The brave new world of enterprise risk management
Some people are trained to plan for the worst, such as lawyers, Navy SEALs and Cleveland Browns fans. The people tasked with enterprise risk management are finding that the old ways of planning for the worst cyber risks are changing.
The rise of cloud computing in the past few years has instigated a fundamental shift in technology architecture, with far-reaching cybersecurity implications. The pressure building on CIOs and CISOs is coming from both sides of the equation. As the points of vulnerability on distributed enterprise networks have grown, so have the expectations and demand by consumers that organizations protect their data.
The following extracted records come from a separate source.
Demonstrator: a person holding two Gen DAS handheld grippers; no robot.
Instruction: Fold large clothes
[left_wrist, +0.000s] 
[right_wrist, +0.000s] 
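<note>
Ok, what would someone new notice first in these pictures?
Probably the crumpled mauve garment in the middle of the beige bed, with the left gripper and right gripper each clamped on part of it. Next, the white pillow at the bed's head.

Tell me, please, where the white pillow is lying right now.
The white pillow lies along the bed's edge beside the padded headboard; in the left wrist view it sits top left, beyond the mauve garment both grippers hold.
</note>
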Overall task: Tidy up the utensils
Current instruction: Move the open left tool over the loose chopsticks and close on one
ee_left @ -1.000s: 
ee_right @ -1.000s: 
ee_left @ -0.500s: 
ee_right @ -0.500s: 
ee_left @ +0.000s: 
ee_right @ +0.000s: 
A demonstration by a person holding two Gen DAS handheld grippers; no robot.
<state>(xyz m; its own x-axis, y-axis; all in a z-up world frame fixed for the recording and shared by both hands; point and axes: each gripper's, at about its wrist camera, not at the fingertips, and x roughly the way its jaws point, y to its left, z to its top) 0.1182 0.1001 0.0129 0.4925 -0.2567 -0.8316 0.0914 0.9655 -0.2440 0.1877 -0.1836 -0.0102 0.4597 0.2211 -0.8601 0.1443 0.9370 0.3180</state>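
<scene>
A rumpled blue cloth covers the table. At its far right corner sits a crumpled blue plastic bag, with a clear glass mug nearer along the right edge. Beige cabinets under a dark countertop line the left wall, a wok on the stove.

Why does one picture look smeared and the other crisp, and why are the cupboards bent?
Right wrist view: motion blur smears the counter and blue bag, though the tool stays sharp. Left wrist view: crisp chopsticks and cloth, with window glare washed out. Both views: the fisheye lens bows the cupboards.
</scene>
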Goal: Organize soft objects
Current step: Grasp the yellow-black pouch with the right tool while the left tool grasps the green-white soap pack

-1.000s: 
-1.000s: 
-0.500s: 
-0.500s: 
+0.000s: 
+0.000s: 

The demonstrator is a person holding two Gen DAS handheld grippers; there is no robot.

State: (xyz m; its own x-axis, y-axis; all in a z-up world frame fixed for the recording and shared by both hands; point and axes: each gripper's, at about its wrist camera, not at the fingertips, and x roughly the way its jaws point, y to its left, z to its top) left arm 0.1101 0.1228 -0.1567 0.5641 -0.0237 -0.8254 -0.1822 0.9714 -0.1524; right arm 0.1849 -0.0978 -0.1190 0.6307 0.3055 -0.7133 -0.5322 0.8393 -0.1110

An IBM and Ponemon Institute study quantified the average cost of a stolen data record at $158, and the average overall cost of a data breach at $4 million. However, breaches of particularly sensitive data records, such as those in the healthcare and financial industries, have a much higher cost. For example, the healthcare industry experienced the highest average per-capita cost for a data breach at $355. Part of this high cost comes from legal fines, but it’s also due to lost business.
Indeed, the study found that the greatest financial consequence to a data breach is lost business. A cyber attack doesn’t just result in a data breach; it’s a breach of trust between the organization and its customer base. With customer trust a key driver in brand loyalty, people have little patience for enterprises that aren’t careful with their data.
The troubling news from the IBM/Ponemon report is that it estimated a 26 percent probability that an organization will experience a material data breach. Thus, the new world of enterprise risk management needs to focus as much on rapid response and mitigation as it does on prevention. This approach is supported by another conclusion from the report: The speed with which an organization detects and resolves a data breach has a direct impact on keeping the cost of that data breach down.
So, the new nature of cyber risks requires a new approach to cybersecurity policies and best practices.
Start — and continue — with the risk assessment
Conducting a risk assessment isn’t new. Enterprise risk management teams still need to identify mission-critical applications and high-value data and map and weigh points of vulnerability, all to set priorities for security resources. Yet there are three major shifts in the assessment approach:
- Data is king
Data has black-market value, and that’s what cybercriminals are after. Keeping mission-critical applications running is certainly important, but protecting the confidentiality and integrity of data is paramount.
- Volatility of access points
Mapping and tracking the ever-changing multitude of devices, systems and people who have varying levels of access to different data stores is vital. Detailed workflows need to be understood, monitored and logged, so unexpected usage patterns or access sends up some red flags. Assessments need to identify the most important and most vulnerable entry points.
- Assess risks daily
Enterprise risk assessment traditionally has been an annual or biannual process, or was sparked by a major change, such as adding new hardware or applications. Today, new users, devices, hardware and applications are always shifting and moving online. The value of cloud services is that provisioning hardware and integrating systems can happen quickly and often, which means risk assessment must be a daily process. By setting a cybersecurity framework, the priorities and processes of a risk management program may still run on a formal schedule. Yet the need to constantly monitor emerging threats, estimate the probability they’ll materialize at your organization and quantify the scope of damage they might cause is an ongoing responsibility.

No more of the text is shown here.